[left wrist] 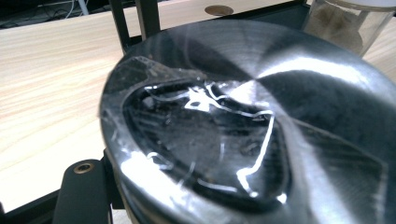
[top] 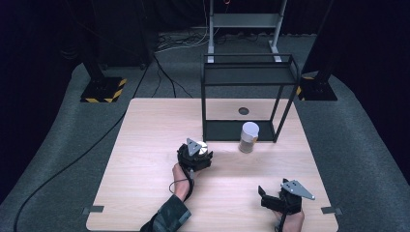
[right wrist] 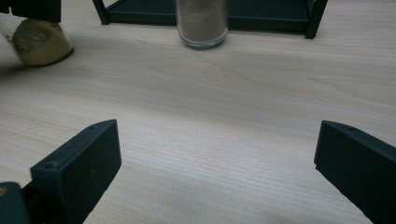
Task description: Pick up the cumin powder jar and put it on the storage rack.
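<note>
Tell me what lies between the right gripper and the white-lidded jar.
Nothing: in the right gripper view, bare wooden table runs from the right gripper to the white-lidded jar; the high view agrees.

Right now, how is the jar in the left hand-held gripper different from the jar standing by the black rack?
The held jar has a shiny metal lid and is tilted in the left hand-held gripper. The standing jar has a white lid and stands upright, untouched, on the table. Both are clear jars with something powdery inside.
</note>
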Motion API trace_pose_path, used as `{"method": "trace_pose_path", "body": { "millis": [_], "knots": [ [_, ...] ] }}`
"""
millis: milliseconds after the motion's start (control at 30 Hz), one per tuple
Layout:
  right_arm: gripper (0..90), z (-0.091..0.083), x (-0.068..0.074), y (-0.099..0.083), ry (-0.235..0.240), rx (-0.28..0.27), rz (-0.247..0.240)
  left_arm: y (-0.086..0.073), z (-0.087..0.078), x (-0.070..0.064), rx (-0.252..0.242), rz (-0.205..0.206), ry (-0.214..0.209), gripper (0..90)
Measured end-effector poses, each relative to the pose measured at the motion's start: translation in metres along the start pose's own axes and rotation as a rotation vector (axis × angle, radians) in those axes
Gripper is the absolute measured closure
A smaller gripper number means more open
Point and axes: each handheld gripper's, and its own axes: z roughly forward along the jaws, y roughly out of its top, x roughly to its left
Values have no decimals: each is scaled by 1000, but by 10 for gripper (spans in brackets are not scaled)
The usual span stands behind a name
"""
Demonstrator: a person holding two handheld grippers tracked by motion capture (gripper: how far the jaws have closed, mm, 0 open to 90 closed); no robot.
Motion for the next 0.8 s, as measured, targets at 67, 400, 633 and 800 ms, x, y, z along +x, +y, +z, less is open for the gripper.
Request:
{"method": "trace_pose_path", "body": {
  "millis": [67,400,633,800],
  "knots": [
    [0,0,0,0,-1,-1,0,2,-3,1,3,5,-5,308],
    [0,0,0,0,1,2,-3,8,-18,4,4,17,-41,308],
    [0,0,1,0,-3,-2,-5,11,-27,4,3,37,-67,308],
    [0,1,0,1,3,7,-9,8,-37,3,-9,29,-76,308]
  ]
}}
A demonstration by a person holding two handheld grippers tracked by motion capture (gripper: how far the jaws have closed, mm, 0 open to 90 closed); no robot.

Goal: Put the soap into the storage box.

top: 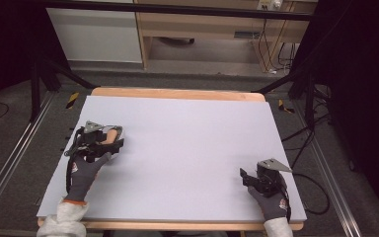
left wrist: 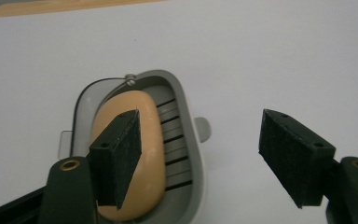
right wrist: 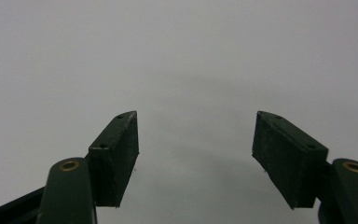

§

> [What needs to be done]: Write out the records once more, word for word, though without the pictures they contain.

> [Written reply]:
[left wrist] 
[top] 
[right wrist] 
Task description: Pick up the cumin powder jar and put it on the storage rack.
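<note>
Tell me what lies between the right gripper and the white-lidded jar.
Nothing: in the right gripper view, bare wooden table runs from the right gripper to the white-lidded jar; the high view agrees.

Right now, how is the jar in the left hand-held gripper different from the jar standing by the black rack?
The held jar has a shiny metal lid and is tilted in the left hand-held gripper. The standing jar has a white lid and stands upright, untouched, on the table. Both are clear jars with something powdery inside.
</note>
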Motion API trace_pose_path, used as `{"method": "trace_pose_path", "body": { "millis": [_], "knots": [ [_, ...] ] }}`
"""
millis: milliseconds after the motion's start (control at 30 Hz), one per tuple
Layout:
  right_arm: gripper (0..90), z (-0.091..0.083), x (-0.068..0.074), y (-0.099..0.083), ry (-0.235..0.240), rx (-0.28..0.27), rz (-0.247..0.240)
  left_arm: y (-0.086..0.073), z (-0.087..0.078), x (-0.070..0.064), rx (-0.252..0.242), rz (-0.205..0.206), ry (-0.214..0.209), gripper (0..90)
Measured end-effector poses, each relative to the pose measured at the motion's start: translation in metres along the start pose's own axes and rotation as a rotation vector (axis × angle, radians) in those axes
Gripper is the absolute measured closure
A smaller gripper number means more open
Point and axes: each handheld gripper's, and its own axes: z roughly forward along the jaws, y roughly out of its top, x roughly to its left
Values have no decimals: each is scaled by 1000, but by 10 for gripper (spans in brackets are not scaled)
The usual span stands behind a name
"""
Demonstrator: a person holding two handheld grippers tracked by motion capture (gripper: how far the jaws have closed, mm, 0 open to 90 closed); no robot.
Motion for the next 0.8 s, as measured, targets at 67, 400, 633 and 800 ms, x, y, z along +x, +y, +z, less is open for the gripper.
Request:
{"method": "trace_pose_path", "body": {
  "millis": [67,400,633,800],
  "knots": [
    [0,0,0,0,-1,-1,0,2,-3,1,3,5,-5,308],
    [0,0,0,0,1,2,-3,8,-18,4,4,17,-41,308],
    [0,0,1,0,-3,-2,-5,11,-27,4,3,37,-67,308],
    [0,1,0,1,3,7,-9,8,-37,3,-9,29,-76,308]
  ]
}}
A demonstration by a person holding two handheld grippers tracked by motion capture (gripper: how far the jaws have closed, mm, 0 open to 90 closed); no robot.

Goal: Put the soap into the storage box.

top: 
left wrist: 
right wrist: 

Work on this exercise is finished, so nothing remains.